**DATA SEGMENT:**
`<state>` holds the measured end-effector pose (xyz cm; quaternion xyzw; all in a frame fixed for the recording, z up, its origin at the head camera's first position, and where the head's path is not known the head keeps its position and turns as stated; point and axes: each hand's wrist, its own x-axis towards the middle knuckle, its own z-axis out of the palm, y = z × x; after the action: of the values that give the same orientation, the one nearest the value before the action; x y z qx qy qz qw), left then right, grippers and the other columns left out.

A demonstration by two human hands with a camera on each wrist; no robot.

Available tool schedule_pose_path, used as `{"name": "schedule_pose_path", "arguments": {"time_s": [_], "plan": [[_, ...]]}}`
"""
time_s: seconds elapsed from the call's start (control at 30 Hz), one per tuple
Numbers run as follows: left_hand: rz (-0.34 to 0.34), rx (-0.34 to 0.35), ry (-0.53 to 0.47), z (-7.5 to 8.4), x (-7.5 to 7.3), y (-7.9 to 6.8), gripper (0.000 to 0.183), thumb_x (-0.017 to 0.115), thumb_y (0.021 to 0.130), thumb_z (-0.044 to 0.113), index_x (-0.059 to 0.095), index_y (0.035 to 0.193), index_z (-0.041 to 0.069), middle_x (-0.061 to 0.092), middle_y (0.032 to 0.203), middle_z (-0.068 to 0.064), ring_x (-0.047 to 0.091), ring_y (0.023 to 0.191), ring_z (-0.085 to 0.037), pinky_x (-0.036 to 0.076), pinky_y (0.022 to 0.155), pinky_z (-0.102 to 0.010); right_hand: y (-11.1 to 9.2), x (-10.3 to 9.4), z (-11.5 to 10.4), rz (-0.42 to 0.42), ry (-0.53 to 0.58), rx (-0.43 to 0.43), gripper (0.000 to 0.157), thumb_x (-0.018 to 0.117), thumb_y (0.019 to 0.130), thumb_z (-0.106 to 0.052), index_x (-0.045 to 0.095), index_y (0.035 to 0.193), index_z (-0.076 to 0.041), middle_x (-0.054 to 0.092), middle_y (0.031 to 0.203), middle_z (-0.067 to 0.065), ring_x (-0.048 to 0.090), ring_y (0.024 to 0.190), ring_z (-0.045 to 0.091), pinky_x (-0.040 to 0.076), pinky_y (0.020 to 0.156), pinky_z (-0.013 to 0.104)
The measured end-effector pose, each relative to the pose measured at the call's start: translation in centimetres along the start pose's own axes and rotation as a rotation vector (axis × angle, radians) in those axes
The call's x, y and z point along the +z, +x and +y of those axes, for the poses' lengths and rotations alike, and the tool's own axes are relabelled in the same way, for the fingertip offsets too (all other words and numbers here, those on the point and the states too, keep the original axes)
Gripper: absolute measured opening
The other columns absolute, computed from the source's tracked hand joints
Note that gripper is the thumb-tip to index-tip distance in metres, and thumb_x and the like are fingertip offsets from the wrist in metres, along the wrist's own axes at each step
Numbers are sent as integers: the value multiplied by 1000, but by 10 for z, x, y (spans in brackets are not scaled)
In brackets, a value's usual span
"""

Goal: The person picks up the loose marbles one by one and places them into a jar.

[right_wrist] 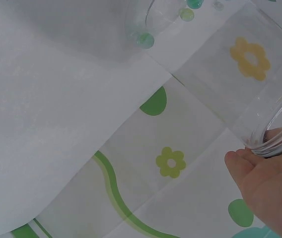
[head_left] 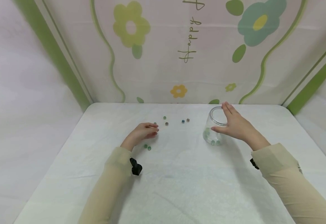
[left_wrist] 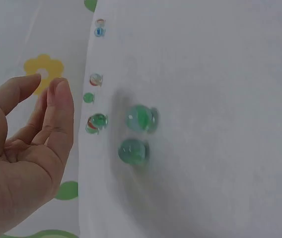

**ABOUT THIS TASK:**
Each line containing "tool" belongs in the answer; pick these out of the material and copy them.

**OUTPUT FOR THIS TASK:**
Available tool schedule_pose_path, used as `{"name": "schedule_pose_path", "arguments": {"time_s": [_], "plan": [[_, ...]]}}`
The call's x, y and z point along the +z, +x and +y of those axes, for the poses' lengths and rotations alike, and the tool's own axes are relabelled in the same way, for the fingertip offsets too (all other words and numbers here, those on the point and the states too, keep the original axes)

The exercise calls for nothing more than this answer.